> [WHAT TO DO]: Repeat the listing exactly, minus the pictures.

□ □ □ □

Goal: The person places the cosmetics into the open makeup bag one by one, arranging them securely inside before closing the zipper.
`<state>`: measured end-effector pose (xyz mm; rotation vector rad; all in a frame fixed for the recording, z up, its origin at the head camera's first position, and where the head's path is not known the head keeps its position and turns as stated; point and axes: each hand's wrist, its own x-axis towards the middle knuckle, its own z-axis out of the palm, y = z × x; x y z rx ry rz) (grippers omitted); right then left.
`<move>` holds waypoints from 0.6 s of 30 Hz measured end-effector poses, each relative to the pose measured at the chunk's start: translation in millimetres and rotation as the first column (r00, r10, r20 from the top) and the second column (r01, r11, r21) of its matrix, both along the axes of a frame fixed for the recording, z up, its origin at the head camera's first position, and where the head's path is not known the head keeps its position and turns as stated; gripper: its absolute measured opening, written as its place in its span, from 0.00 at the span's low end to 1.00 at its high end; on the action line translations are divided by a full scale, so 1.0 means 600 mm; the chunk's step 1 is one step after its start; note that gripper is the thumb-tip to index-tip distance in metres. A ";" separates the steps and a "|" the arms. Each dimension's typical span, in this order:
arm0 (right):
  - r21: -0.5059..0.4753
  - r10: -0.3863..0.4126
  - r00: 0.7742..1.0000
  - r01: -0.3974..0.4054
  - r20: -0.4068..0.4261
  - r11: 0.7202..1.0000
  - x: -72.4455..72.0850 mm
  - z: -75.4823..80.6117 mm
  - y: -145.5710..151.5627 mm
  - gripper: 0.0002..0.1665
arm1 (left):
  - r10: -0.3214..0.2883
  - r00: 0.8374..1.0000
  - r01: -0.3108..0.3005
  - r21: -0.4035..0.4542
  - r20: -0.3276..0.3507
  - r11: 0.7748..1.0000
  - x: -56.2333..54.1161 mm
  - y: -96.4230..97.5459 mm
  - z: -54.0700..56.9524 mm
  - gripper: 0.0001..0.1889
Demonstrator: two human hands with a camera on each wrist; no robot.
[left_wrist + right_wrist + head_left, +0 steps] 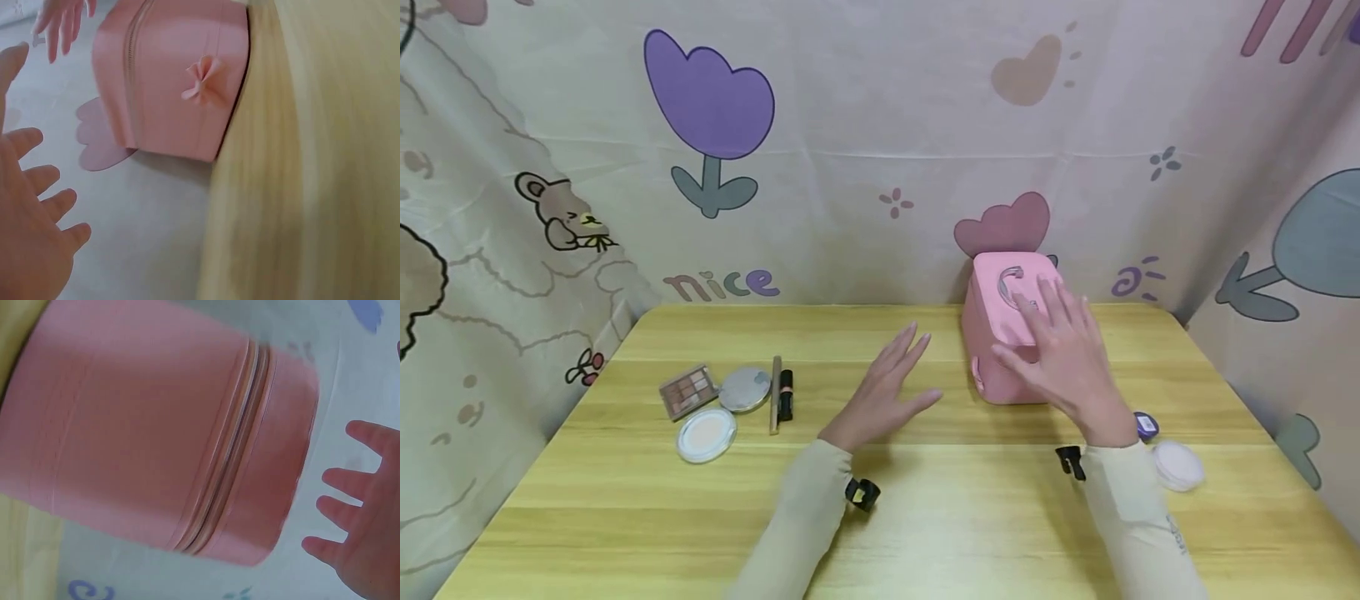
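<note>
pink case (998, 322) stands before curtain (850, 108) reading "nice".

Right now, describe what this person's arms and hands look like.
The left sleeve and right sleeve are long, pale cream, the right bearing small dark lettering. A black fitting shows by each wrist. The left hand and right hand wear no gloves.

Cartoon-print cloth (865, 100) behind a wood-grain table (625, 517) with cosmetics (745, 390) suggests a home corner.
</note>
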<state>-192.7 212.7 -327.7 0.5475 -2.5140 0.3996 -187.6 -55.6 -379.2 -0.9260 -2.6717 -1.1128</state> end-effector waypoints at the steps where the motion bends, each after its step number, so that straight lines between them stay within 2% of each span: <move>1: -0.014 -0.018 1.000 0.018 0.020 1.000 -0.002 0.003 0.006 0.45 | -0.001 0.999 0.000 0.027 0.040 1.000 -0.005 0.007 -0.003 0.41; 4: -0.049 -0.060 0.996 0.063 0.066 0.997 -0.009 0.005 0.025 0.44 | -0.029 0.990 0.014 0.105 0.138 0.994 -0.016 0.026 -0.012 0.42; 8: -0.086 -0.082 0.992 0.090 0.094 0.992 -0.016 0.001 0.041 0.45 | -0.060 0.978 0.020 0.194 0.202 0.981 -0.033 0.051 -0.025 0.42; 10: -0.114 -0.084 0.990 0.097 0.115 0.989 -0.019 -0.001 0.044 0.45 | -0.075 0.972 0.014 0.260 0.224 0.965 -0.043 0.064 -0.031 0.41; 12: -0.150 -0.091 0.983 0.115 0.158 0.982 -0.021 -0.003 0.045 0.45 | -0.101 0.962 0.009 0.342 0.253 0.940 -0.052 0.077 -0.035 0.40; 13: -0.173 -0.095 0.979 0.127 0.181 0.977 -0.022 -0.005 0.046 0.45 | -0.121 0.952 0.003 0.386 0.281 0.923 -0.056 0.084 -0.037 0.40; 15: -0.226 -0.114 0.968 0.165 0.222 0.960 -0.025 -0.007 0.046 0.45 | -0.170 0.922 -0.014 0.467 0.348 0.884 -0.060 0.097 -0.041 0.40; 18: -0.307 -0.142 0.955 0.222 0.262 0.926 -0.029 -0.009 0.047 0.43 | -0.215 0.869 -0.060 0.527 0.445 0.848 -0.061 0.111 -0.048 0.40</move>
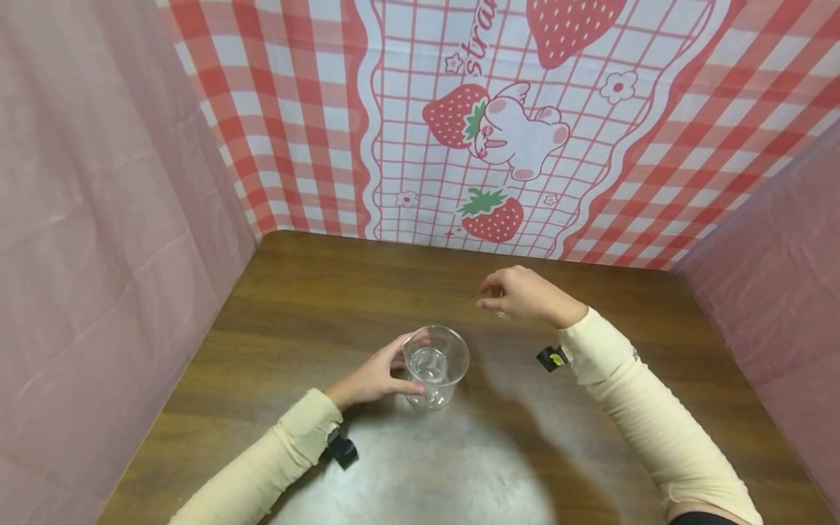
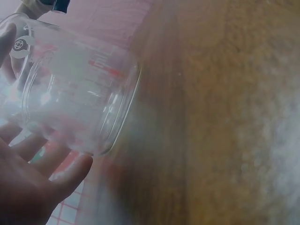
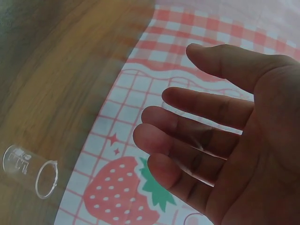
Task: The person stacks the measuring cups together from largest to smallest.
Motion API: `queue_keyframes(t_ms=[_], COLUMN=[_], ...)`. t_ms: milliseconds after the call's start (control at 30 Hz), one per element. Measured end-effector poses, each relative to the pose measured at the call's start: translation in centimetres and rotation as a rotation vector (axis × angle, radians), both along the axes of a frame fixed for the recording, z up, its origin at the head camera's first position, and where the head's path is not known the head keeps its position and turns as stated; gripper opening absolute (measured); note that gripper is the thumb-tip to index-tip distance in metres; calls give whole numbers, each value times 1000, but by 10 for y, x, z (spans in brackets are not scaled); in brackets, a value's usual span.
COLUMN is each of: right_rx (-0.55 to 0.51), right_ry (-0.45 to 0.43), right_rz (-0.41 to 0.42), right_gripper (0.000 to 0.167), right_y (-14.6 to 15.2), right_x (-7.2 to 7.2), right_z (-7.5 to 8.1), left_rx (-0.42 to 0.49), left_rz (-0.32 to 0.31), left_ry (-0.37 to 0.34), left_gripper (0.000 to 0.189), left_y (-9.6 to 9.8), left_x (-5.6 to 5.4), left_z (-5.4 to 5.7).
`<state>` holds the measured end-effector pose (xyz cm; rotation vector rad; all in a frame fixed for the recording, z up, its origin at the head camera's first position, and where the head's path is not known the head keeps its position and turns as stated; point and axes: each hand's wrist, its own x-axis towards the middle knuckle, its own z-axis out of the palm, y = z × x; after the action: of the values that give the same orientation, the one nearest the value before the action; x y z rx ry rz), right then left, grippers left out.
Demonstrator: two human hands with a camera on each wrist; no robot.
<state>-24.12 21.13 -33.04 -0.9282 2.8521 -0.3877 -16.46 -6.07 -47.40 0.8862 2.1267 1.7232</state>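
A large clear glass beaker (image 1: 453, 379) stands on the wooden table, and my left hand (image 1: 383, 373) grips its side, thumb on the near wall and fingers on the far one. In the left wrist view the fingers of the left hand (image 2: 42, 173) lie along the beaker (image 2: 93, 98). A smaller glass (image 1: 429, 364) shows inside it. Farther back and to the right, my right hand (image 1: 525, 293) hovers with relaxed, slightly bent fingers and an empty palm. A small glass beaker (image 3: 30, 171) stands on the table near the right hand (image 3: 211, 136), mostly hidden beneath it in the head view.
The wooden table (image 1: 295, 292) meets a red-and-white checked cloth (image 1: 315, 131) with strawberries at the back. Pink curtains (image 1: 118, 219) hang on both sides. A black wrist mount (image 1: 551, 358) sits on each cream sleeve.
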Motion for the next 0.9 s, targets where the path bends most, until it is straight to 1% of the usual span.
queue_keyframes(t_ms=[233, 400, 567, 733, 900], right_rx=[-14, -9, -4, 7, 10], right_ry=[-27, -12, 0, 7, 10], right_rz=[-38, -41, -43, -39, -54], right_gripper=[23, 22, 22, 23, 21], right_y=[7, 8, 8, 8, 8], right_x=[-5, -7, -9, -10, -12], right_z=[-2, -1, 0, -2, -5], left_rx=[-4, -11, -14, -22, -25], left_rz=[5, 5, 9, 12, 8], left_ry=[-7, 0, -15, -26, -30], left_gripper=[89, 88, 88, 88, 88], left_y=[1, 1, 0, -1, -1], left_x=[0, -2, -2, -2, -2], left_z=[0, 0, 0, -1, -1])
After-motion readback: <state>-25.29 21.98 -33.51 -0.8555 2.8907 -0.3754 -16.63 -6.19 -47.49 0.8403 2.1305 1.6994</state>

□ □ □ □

> [ANSWER]:
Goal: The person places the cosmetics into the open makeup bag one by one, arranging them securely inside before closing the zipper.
`<state>`: measured end-effector pose (xyz mm; rotation vector rad; all in a frame fixed for the recording, z up, its origin at the head camera's first position, and where the head's path is not known the head keeps its position and turns as stated; point and axes: each hand's wrist, its own x-axis towards the middle knuckle, its own z-axis out of the palm, y = z × x; x y z rx ry rz) (grippers omitted); right then left.
`<move>` holds waypoints from 0.6 s of 30 Hz measured end-effector poses, each relative to the pose measured at the chunk's start: translation in millimetres and rotation as the first column (r00, r10, r20 from the top) and the second column (r01, r11, r21) of its matrix, both along the axes of a frame fixed for the recording, z up, its origin at the head camera's first position, and where the head's path is not known the head keeps its position and turns as stated; gripper: its absolute measured opening, written as its place in its span, from 0.00 at the span's low end to 1.00 at its high end; on the action line translations are divided by a full scale, so 1.0 means 600 mm; the chunk's step 1 is one step after its start; note that gripper is the thumb-tip to index-tip distance in metres. A ";" separates the steps and a "|" the arms. Each dimension's typical span, in this order:
arm0 (right):
  - r21: -0.5059..0.4753
  - r10: -0.3863..0.4126
  - r00: 0.7742..1.0000
  - r01: -0.3974..0.4054
  - r20: -0.4068..0.4261
  - r11: 0.7202..1.0000
  - x: -72.4455..72.0850 mm
  - z: -75.4823..80.6117 mm
  - y: -145.5710..151.5627 mm
  - gripper: 0.0002..0.1665
arm1 (left):
  - r10: -0.3214..0.2883
  - r00: 0.8374..1.0000
  - r01: -0.3108..0.3005
  - r21: -0.4035..0.4542
  - r20: -0.3276..0.3507
  - r11: 0.7748..1.0000
  - x: -56.2333..54.1161 mm
  - y: -96.4230..97.5459 mm
  - z: -54.0700..56.9524 mm
  - gripper: 0.0001..0.1889
Demonstrator: two human hands with a camera on each wrist; no robot.
[left_wrist + right_wrist + head_left, +0 steps] 
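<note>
pink case (998, 322) stands before curtain (850, 108) reading "nice".

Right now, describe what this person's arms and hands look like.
The left sleeve and right sleeve are long, pale cream, the right bearing small dark lettering. A black fitting shows by each wrist. The left hand and right hand wear no gloves.

Cartoon-print cloth (865, 100) behind a wood-grain table (625, 517) with cosmetics (745, 390) suggests a home corner.
</note>
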<state>-192.7 212.7 -327.7 0.5475 -2.5140 0.3996 -187.6 -55.6 -379.2 -0.9260 -2.6717 -1.1128</state> end-effector waypoints at the steps where the motion bends, each after its step number, so that straight lines between them stay within 2% of each span: <move>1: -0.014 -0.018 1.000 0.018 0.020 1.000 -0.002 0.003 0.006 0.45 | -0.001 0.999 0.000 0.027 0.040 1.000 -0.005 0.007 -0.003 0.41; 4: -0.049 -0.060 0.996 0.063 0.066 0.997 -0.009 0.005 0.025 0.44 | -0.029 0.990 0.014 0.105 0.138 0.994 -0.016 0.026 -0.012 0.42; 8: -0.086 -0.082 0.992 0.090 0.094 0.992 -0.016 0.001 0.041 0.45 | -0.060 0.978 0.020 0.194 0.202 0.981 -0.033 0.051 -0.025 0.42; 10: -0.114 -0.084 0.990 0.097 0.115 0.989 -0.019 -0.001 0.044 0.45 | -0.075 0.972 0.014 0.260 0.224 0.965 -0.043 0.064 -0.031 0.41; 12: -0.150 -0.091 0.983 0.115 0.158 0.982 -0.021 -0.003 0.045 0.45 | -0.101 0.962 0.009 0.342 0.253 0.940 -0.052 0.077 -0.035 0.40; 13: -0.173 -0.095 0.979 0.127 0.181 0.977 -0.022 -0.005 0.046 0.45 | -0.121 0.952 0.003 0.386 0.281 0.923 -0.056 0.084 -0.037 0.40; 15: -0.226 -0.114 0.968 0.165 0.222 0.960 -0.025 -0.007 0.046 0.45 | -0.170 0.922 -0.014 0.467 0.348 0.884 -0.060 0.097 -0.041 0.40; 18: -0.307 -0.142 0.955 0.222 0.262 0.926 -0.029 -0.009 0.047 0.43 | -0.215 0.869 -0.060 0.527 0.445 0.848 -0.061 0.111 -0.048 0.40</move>
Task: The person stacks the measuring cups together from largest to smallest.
Motion API: `queue_keyframes(t_ms=[_], COLUMN=[_], ...)`. t_ms: milliseconds after the call's start (control at 30 Hz), one per element. Measured end-effector poses, each relative to the pose measured at the call's start: translation in centimetres and rotation as a rotation vector (axis × angle, radians), both along the axes of a frame fixed for the recording, z up, its origin at the head camera's first position, and where the head's path is not known the head keeps its position and turns as stated; gripper opening absolute (measured); note that gripper is the thumb-tip to index-tip distance in metres; calls give whole numbers, each value times 1000, but by 10 for y, x, z (spans in brackets are not scaled); in brackets, a value's usual span.
COLUMN is each of: right_rx (-0.55 to 0.51), right_ry (-0.45 to 0.43), right_rz (-0.41 to 0.42), right_gripper (0.000 to 0.167), right_y (-14.6 to 15.2), right_x (-7.2 to 7.2), right_z (-7.5 to 8.1), left_rx (-0.42 to 0.49), left_rz (-0.32 to 0.31), left_ry (-0.37 to 0.34), left_gripper (0.000 to 0.189), left_y (-9.6 to 9.8), left_x (-5.6 to 5.4), left_z (-5.4 to 5.7).
`<state>` holds the measured end-effector pose (xyz cm; rotation vector rad; all in a frame fixed for the recording, z up, its origin at the head camera's first position, and where the head's path is not known the head keeps its position and turns as stated; point and axes: each hand's wrist, its own x-axis towards the middle knuckle, its own z-axis out of the palm, y = z × x; after the action: of the values that give the same orientation, the one nearest the value before the action; x y z rx ry rz), right then left, grippers left out.
Demonstrator: two human hands with a camera on each wrist; no robot.
<state>-24.12 21.13 -33.04 -0.9282 2.8521 -0.3877 -16.46 -6.07 -47.40 0.8862 2.1267 1.7232</state>
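A large clear glass beaker (image 1: 453, 379) stands on the wooden table, and my left hand (image 1: 383, 373) grips its side, thumb on the near wall and fingers on the far one. In the left wrist view the fingers of the left hand (image 2: 42, 173) lie along the beaker (image 2: 93, 98). A smaller glass (image 1: 429, 364) shows inside it. Farther back and to the right, my right hand (image 1: 525, 293) hovers with relaxed, slightly bent fingers and an empty palm. A small glass beaker (image 3: 30, 171) stands on the table near the right hand (image 3: 211, 136), mostly hidden beneath it in the head view.
The wooden table (image 1: 295, 292) meets a red-and-white checked cloth (image 1: 315, 131) with strawberries at the back. Pink curtains (image 1: 118, 219) hang on both sides. A black wrist mount (image 1: 551, 358) sits on each cream sleeve.
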Motion for the next 0.9 s, targets where the path bends most, until it is straight to 1% of the usual span.
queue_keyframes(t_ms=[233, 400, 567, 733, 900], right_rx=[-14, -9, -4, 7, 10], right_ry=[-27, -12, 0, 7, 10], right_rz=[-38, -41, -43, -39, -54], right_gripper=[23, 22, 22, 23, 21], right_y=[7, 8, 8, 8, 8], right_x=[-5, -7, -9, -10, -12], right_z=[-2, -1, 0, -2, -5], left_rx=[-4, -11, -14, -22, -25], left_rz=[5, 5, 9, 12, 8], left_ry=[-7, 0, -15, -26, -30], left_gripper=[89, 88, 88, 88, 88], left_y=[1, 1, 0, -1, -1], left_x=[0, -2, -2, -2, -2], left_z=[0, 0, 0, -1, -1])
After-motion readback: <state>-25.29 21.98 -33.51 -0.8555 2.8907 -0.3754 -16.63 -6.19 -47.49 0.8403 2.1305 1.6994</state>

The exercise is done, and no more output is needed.